● **WHAT YOU SHOULD DO**
Count every line below containing "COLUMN"; state the number only.

Stored records:
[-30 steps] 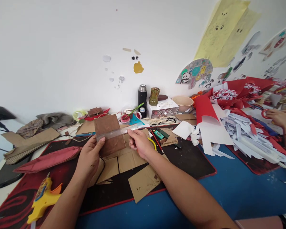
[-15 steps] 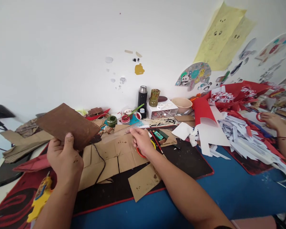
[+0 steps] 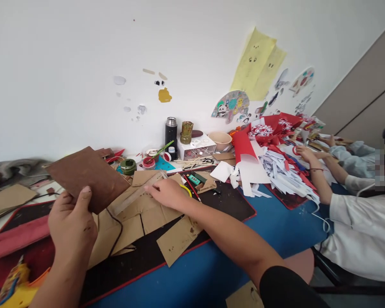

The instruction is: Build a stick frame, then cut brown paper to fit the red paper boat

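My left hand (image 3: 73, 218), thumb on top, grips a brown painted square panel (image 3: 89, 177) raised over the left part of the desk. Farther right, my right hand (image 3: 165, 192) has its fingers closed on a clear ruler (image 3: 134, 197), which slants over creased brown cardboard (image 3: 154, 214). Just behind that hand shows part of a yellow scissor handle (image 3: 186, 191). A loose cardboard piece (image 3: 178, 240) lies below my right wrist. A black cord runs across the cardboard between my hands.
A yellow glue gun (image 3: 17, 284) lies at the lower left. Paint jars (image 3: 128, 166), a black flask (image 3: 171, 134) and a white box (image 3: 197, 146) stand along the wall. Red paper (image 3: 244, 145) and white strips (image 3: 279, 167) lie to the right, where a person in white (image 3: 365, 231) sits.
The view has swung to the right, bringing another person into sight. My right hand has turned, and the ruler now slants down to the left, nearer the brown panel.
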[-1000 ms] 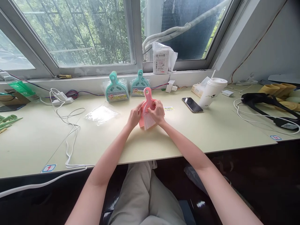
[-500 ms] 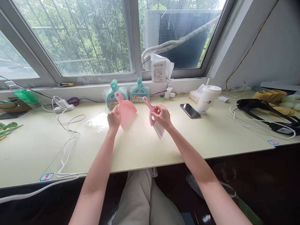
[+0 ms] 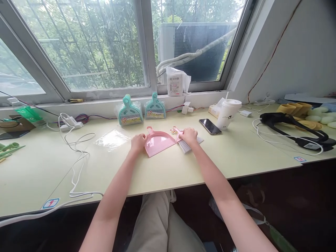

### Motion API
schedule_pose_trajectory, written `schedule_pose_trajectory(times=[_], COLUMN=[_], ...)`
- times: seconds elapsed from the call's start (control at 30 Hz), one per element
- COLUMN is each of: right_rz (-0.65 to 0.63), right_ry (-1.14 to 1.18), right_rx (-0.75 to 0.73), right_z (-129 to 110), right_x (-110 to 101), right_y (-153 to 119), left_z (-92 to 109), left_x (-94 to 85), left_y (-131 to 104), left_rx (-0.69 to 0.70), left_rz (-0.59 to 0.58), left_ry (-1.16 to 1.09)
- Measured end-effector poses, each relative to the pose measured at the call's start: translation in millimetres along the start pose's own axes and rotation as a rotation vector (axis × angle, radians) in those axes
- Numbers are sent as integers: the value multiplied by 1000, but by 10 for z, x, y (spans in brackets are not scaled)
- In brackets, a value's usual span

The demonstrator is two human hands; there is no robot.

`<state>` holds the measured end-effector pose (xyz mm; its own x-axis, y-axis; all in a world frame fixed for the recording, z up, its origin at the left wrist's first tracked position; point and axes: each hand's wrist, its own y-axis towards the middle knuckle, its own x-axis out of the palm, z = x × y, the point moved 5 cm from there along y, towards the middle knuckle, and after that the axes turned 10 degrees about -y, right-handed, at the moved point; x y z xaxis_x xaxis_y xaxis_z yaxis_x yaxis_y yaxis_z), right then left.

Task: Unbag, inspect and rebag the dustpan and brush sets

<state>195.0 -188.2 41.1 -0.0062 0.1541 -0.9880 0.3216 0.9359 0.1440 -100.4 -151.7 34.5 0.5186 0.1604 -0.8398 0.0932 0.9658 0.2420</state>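
A pink dustpan [image 3: 159, 143] lies on the pale table, its broad open edge facing me. My left hand [image 3: 139, 142] is closed on the dustpan's left side. To its right, my right hand [image 3: 189, 135] grips a small pink hand brush [image 3: 186, 146] whose pale bristles point toward me and rest on the table. The brush is close beside the dustpan's right corner. A small colourful printed piece [image 3: 173, 131] lies behind the brush handle; what it is I cannot make out.
Packaged green dustpan sets [image 3: 130, 112] lean at the wall. A clear plastic bag [image 3: 112, 139] lies left of the dustpan. A phone [image 3: 210, 126] and a white cup [image 3: 228, 113] stand to the right, with a black strapped device [image 3: 296, 129] farther over. White cables [image 3: 78, 150] trail along the left.
Both hands have come down. The dustpan has turned from upright to lying on the table, and the brush has swung closer to it with its bristles lowered.
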Motion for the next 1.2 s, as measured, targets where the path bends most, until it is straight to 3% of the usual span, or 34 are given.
schedule_pose_trajectory(times=[0.23, 0.43, 0.63, 0.77, 0.83, 0.93, 0.97, 1.0, 1.03, 1.13, 1.2], right_rz=[-9, 20, 130, 47, 37, 74, 85, 91, 94, 85, 78], right_ry=[35, -49, 89, 202, 182, 150, 155, 165, 178, 213, 237], right_rx=[12, -60, -76, -266, -341, -403, -417, -427, -436, -472, -504], right_z=[44, -14, -4, -221, -357, -499, -524, -538, -545, -555, -570], right_x=[28, 65, -146, -215, -201, -151, -132, -112, -93, -45, -25], right_y=[42, 39, 3, -128, -214, -292, -297, -292, -282, -248, -248], left_z=[-3, -69, -20, 220, 439, 757, 809, 827, 813, 668, 564], left_x=[-35, 26, 98, 251, 320, 390, 381, 351, 297, 86, 64], left_y=[-11, 24, 5, -125, -229, -413, -437, -423, -378, -231, -195], left_rx=[-16, -45, 6, 21, 117, 303, 342, 373, 404, 529, 589], left_rz=[-24, -190, -243, -397, -520, -805, -831, -785, -665, -177, -56], left_ry=[16, -129, -232, -411, -518, -663, -680, -673, -641, -402, -240])
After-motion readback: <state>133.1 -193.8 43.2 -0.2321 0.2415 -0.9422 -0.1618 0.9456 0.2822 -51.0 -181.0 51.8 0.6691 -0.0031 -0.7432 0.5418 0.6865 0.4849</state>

● **EXERCISE SOLUTION**
2